100万回閲覧記念〜人生の16曲(その2)

 続けさせていただきます。私の半生の伴侶、大好きな曲たち。
 
 大学を卒業して、メーカーの総合職に採用されたのが1988年。同時に京都に配属になって、生まれて初めて東京を離れることになったのね。行ったこともない場所に住むことになって、当然回りはみな知らない人。大きな不安の中で、いつも聴いていたのがこの曲。桑田さんの本分は「切なさ」だと俺は思うのね。溌剌としていながらも切なさ溢れるこの曲、久し振りに聴くといつも、不安の中でがむしゃらに頑張ろうとしていた自分のあの頃の気持ちが蘇ってきて、胸が締め付けられるのだ。桑田佳祐悲しい気持ち」(1987)。

 
 キョンキョンのこの曲は、京都の就職先から帰省する新幹線の中でよく聴いた。ちょっぴりいけずで、でも長く付き合えば付き合うほどに優しさが溢れてくる京都の人々に囲まれて、ホッとした俺。故郷に錦を飾るというほどではないけれど、こんな自分でもやっていけるのだという自信をちょっぴりもらって、この曲の主人公のように「少年の頃のワタシに、大丈夫だと伝えたい」そんな気持ちで聴いていたような気がする。小泉今日子夏のタイムマシーン」(1988)。まさに聴くたびタイムマシーンに乗ってあの頃に戻ってしまう、筒美京平先生作曲の傑作です。

 
 京都での数年間の生活で、なぜか思い出すのがこの曲なのよね。古いものと新しいものが溶け合って、どこの角を曲がってもさりげなく「絵」が出来ている街・京都のセレクトショップで、最初にふと手にしたCDがなぜかマリリン・モンロー。当時住んでいた独身寮に帰ってこの曲を聴いた瞬間、何だかすべてがしっくり来たように思えたものです。「帰らざる河(The River Of No Return)」は、聴くたびに京都の街並みが鮮やかに目に浮かんでくる、「私だけ」の京都ソング。

 
 90年代に入って、会社の異動で東京に帰ってきて、すぐに親とケンカして家を出て独り暮らしを始めたの。それからしばらくはお金もない、友達もいない、おまけに新しい職場でも回りから浮いてしまったりして、本当に辛い時代だった。そんなとき、俺を勇気づけてくれたのがこの2曲。「自分が生まれた意味」と向き合うことで、何とか現実をやり過ごすことができたのは、この時期にこの2曲に出会えたからだと思う。
"生まれてくれてWelcome!"中島みゆき誕生EAST ASIA(→外部リンク
"ほんとうの「ありがとう」を 言える気持ちはどんなだろう?"EPO百年の孤独
百年の孤独
(→外部リンク
 
 さて、俺がゲイである自分を解放することになったのは、2000年に母親を亡くしてからのことなのだけど、実は一人の男性をリアルに「好きだ」と初めて思ったのは、仲の良かった職場の先輩と1996年に山に登ったときのことなのね。この辺の経緯は以前の記事に書いた通りなのだけど、その時の思い出の曲がスピッツの「ロビンソン」。この切なさ。俺にとっては永遠の胸キュンソングです。

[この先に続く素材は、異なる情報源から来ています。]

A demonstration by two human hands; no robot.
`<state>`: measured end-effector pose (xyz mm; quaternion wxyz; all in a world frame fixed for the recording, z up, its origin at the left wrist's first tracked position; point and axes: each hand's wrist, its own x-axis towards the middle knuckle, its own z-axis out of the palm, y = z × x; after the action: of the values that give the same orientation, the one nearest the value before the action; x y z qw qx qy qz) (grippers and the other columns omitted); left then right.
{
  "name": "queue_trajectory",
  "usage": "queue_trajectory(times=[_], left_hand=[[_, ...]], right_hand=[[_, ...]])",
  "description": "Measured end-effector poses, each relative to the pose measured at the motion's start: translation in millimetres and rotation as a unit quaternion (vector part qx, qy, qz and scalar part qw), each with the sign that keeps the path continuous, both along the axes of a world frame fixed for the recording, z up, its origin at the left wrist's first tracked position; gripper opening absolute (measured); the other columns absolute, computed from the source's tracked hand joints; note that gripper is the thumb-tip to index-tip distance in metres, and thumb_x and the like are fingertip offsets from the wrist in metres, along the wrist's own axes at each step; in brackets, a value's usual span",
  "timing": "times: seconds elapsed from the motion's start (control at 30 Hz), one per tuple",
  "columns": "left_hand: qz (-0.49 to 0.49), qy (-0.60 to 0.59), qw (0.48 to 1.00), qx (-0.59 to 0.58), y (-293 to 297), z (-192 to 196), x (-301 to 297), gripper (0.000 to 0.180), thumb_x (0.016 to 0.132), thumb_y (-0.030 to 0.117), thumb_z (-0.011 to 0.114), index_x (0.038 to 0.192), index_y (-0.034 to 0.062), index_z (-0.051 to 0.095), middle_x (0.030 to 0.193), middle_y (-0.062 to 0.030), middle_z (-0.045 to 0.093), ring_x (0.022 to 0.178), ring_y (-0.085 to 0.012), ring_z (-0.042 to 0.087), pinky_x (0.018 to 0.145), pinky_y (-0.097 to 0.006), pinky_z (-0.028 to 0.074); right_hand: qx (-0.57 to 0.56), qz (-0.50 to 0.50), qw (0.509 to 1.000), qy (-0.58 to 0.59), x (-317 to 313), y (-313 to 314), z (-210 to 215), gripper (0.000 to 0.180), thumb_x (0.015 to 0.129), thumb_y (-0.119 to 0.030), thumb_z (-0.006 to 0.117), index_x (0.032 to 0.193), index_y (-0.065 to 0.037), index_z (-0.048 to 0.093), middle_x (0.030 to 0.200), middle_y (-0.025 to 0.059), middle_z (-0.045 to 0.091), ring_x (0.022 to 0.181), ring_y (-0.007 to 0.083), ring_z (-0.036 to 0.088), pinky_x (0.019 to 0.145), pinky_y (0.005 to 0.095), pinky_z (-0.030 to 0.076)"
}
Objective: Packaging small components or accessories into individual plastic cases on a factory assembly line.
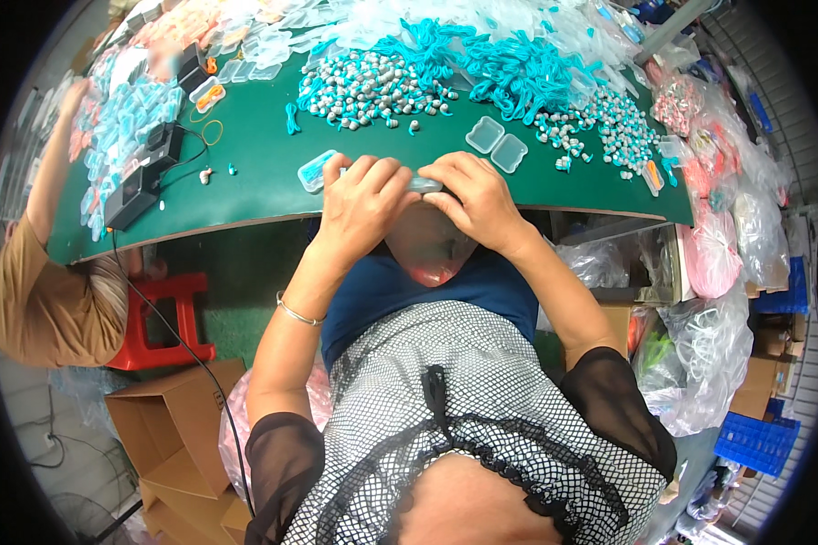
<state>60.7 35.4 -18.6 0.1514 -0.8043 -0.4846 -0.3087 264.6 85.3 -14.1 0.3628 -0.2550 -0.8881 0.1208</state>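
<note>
My left hand (365,202) and my right hand (473,198) meet at the near edge of the green table (254,173). Together they grip a small clear plastic case (424,184), most of it hidden under the fingers. Just left of my left hand lies another clear case with teal contents (316,170). Two empty clear cases (496,143) lie beyond my right hand. Further back sit a heap of small white-and-teal earplugs (368,88) and a tangle of teal cords (509,68).
Another person's arm (50,163) reaches onto the table at the left, near black boxes (145,173) with a cable. A red stool (164,318) and cardboard boxes (177,427) stand below left. Plastic bags (709,345) and blue crates (759,440) crowd the right.
</note>
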Motion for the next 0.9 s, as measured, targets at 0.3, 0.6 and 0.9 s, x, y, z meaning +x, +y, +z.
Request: queue_trajectory(times=[0.3, 0.6, 0.9], left_hand=[[0.058, 0.021, 0.998, 0.008, -7, 17, -34, 0.031, 0.076, 0.021, 0.077, 0.105, 0.0154, 0.066, 0.106, -0.0002, 0.064, 0.096, -0.0202, 0.06, 0.088, -0.043, 0.037], [0.083, -0.006, 0.993, -0.084, 83, 9, 26, 0.01, 0.084, 0.01, 0.064, 0.093, 0.0074, 0.068, 0.087, -0.0143, 0.064, 0.084, -0.0341, 0.065, 0.07, -0.047, 0.051], [0.116, -0.119, 0.978, -0.126, 56, 6, 47, 0.006, 0.08, 0.01, 0.066, 0.085, 0.0072, 0.063, 0.079, -0.0131, 0.064, 0.078, -0.034, 0.067, 0.065, -0.047, 0.049]], right_hand=[[-0.007, -0.1, 0.992, -0.081, 69, 48, 2, 0.02, 0.081, -0.011, 0.07, 0.1, -0.012, 0.069, 0.109, 0.0067, 0.062, 0.098, 0.029, 0.061, 0.081, 0.0413, 0.049], [0.003, -0.151, 0.988, -0.04, 34, 21, 2, 0.016, 0.081, -0.016, 0.073, 0.095, -0.01, 0.069, 0.099, 0.0076, 0.062, 0.089, 0.029, 0.06, 0.079, 0.0408, 0.048], [0.075, -0.388, 0.913, -0.105, 128, 24, 4, 0.015, 0.081, -0.013, 0.072, 0.096, -0.015, 0.071, 0.094, 0.0029, 0.066, 0.093, 0.0237, 0.062, 0.082, 0.0401, 0.043]])
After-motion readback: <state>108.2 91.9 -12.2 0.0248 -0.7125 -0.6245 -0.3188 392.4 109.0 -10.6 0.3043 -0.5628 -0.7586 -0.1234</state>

 東京に戻ってからも何度も引越しをしてきたワタシなのだけど、その中でも大好きで思い出に残っている土地が、駒込なのです。正確にはソメイヨシノで有名な「染井」の名がついた商店街のはずれにあるアパートに暮らしていたのだけれど、たった一年間しか住まなかったにも関わらず、そこでの生活がとても肌に合って、今でも懐かしく思い出すのだ。結局はその頃に両親が無くなってしまったわけで、そのあたりのエピソードはこちらの過去ログにも書いた通り。もちろん記事にあるように太田さんの「魂のピリオド」もその頃の大切な思い出ソングだけれども、実は駒込のアパート探しのときによく聴いたこの曲の方が、孝行出来なかった両親への思いとともに、なぜかあの頃の濃密な思い出を呼び起こしてくれる。この、枯れて音数の少ないジャズの響きに、年老いた両親のイメージが重なって見えるからなのかも知れません。MJQ人知れずOne Never Knows)」。 

 
 100万ヒット記念企画のトリは、あまりにベタで企画に添い過ぎていて、コッぱずかしいのですけど、このBeatlesの名曲です。聴き始めは「小麦色のマーメイド」で触れた初恋の相手がBeatlesマニアだったので、その彼の影響から。10代の頃から本当に大好きな曲で、年齢を重ねた今、歌詞を噛みしめながら聴くと涙が出て止まらないのです。まさに臨終の床でこの曲を聴けたら、本望ですわ、きっと。ビートルズイン・マイ・ライフ」。

 
 これからもよろしくお願いいたします。